#### Exercise instructions:
Exactly the line that contains "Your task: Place" and the lines following it to the end of the data are to be reproduced, and nothing more.

#### Excerpted data:
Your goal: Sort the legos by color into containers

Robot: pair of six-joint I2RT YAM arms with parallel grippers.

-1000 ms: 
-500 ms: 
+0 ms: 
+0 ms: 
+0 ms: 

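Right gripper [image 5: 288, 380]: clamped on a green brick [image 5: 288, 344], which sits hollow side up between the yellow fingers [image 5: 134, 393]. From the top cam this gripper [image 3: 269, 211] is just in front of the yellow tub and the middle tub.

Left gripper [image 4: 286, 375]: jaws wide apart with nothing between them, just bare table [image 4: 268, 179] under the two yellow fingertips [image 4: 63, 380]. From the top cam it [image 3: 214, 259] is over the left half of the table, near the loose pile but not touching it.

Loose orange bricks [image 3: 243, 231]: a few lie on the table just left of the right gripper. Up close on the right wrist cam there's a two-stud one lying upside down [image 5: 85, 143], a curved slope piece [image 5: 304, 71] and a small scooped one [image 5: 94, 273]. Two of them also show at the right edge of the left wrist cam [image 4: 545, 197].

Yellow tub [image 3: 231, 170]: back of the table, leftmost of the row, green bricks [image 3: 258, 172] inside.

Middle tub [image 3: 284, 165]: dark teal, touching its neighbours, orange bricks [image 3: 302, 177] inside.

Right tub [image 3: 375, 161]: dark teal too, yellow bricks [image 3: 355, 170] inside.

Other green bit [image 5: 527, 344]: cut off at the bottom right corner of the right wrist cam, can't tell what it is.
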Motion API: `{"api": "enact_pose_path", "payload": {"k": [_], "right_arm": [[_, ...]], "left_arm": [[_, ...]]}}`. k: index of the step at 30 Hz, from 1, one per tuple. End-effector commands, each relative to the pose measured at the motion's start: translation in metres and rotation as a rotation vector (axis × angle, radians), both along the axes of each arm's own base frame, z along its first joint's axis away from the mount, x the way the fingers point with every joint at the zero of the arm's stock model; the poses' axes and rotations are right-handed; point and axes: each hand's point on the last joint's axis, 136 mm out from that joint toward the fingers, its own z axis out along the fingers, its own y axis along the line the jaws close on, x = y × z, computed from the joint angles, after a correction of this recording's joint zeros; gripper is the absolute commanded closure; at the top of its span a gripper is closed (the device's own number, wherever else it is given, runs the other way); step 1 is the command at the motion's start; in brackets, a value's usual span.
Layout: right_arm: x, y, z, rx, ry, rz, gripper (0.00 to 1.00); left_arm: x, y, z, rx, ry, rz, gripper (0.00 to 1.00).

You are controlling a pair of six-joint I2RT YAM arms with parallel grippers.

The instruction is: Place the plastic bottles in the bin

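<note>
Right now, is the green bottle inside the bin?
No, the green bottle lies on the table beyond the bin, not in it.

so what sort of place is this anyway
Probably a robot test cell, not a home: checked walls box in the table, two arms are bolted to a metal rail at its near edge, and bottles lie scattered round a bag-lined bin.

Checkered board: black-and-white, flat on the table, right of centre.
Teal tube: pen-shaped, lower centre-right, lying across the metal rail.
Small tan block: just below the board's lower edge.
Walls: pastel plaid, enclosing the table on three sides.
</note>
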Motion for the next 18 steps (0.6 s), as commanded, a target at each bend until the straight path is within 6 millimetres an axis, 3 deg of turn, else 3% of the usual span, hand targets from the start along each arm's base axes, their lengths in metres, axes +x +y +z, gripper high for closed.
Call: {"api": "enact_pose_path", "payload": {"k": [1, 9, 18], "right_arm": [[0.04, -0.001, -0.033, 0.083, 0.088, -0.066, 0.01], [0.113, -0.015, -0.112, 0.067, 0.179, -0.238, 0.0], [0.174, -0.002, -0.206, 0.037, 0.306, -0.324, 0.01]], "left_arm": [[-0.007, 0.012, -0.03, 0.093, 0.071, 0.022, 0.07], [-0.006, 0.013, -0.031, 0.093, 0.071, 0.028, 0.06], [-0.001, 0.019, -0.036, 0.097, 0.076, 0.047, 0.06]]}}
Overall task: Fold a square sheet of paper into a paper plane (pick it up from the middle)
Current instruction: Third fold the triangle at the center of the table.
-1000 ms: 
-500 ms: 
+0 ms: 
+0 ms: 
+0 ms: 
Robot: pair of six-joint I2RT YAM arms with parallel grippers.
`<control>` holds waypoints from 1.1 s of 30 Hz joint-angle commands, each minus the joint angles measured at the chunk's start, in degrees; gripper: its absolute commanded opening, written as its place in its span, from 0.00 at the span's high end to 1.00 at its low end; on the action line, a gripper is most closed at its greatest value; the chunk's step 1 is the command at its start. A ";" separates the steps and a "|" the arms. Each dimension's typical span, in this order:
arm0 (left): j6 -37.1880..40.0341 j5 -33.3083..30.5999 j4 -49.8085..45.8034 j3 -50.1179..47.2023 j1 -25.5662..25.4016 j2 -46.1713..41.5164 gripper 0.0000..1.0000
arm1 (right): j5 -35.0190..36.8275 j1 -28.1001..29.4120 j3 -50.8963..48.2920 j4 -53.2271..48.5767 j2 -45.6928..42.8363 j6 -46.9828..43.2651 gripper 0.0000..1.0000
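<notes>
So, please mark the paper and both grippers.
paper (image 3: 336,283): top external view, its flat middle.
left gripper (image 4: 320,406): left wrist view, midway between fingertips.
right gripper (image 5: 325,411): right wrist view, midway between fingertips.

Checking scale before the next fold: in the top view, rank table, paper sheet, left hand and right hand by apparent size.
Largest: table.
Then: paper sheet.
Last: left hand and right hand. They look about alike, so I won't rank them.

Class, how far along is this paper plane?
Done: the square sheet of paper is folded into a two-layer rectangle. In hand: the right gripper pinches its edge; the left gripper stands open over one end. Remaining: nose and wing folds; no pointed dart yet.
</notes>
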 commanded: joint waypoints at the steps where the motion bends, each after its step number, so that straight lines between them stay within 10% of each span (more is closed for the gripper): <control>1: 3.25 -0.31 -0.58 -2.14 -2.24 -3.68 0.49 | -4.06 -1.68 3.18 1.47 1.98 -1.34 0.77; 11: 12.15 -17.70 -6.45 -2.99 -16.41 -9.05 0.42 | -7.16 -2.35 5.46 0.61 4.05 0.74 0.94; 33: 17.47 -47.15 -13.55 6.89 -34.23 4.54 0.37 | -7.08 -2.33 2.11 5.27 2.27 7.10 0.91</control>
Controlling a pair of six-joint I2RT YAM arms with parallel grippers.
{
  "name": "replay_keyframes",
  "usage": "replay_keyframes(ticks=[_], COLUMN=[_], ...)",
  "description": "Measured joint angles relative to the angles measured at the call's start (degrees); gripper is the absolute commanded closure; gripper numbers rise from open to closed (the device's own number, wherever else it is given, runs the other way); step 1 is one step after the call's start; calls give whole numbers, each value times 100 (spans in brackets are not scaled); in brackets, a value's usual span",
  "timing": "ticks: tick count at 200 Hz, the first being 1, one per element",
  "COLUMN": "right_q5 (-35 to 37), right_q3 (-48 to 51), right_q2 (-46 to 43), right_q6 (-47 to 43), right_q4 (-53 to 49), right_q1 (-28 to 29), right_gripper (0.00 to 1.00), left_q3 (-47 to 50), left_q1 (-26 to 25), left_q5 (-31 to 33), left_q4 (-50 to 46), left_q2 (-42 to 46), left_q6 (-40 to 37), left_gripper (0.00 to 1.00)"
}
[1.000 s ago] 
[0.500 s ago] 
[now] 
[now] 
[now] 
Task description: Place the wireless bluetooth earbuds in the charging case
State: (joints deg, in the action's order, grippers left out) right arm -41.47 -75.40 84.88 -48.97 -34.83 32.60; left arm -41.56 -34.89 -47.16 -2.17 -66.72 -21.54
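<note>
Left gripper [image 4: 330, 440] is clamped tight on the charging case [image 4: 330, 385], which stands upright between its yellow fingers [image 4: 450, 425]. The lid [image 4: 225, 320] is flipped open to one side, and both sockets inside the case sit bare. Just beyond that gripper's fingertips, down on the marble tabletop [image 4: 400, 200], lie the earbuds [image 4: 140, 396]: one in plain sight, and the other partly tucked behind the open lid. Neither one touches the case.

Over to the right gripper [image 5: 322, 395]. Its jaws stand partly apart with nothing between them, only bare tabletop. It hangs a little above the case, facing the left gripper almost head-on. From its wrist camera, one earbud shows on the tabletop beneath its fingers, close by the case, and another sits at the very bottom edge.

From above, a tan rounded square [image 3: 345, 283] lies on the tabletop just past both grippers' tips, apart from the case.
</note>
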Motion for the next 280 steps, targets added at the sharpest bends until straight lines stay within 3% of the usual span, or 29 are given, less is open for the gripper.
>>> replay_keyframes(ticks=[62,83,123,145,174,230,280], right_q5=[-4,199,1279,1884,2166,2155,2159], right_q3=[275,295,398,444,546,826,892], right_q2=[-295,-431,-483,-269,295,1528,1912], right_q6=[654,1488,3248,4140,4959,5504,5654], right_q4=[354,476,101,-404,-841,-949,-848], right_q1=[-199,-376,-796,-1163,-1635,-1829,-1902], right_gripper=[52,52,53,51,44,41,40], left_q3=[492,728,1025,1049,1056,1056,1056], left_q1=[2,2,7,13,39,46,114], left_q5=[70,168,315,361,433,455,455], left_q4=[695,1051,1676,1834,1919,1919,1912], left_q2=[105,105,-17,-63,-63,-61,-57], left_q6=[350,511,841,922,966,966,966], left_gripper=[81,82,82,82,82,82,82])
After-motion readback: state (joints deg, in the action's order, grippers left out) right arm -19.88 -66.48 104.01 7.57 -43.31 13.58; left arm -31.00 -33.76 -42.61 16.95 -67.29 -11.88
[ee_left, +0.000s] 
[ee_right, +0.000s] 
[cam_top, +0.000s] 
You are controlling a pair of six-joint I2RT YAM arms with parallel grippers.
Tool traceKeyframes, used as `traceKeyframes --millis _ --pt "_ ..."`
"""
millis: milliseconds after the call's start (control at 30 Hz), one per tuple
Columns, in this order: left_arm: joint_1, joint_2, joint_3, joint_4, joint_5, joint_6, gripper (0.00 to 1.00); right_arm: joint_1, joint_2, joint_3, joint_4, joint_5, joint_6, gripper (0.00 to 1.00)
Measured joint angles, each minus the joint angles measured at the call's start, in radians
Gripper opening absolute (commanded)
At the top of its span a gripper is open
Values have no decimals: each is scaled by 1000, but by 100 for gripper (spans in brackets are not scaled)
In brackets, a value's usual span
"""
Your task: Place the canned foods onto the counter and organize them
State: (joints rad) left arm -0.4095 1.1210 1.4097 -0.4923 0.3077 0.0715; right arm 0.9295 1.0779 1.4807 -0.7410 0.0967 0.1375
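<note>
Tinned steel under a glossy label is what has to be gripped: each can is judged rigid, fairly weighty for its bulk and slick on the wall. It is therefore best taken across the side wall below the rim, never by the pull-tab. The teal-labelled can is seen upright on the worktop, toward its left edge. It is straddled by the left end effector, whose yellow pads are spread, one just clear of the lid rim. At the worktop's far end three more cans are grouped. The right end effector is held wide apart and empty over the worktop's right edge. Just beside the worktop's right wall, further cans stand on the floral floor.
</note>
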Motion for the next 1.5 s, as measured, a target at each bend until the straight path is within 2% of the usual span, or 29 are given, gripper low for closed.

#### Written solution:
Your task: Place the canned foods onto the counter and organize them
State: (joints rad) left arm -0.4095 1.1210 1.4097 -0.4923 0.3077 0.0715; right arm 0.9295 1.0779 1.4807 -0.7410 0.0967 0.1375
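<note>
Tinned steel under a glossy label is what has to be gripped: each can is judged rigid, fairly weighty for its bulk and slick on the wall. It is therefore best taken across the side wall below the rim, never by the pull-tab. The teal-labelled can is seen upright on the worktop, toward its left edge. It is straddled by the left end effector, whose yellow pads are spread, one just clear of the lid rim. At the worktop's far end three more cans are grouped. The right end effector is held wide apart and empty over the worktop's right edge. Just beside the worktop's right wall, further cans stand on the floral floor.
</note>
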Motion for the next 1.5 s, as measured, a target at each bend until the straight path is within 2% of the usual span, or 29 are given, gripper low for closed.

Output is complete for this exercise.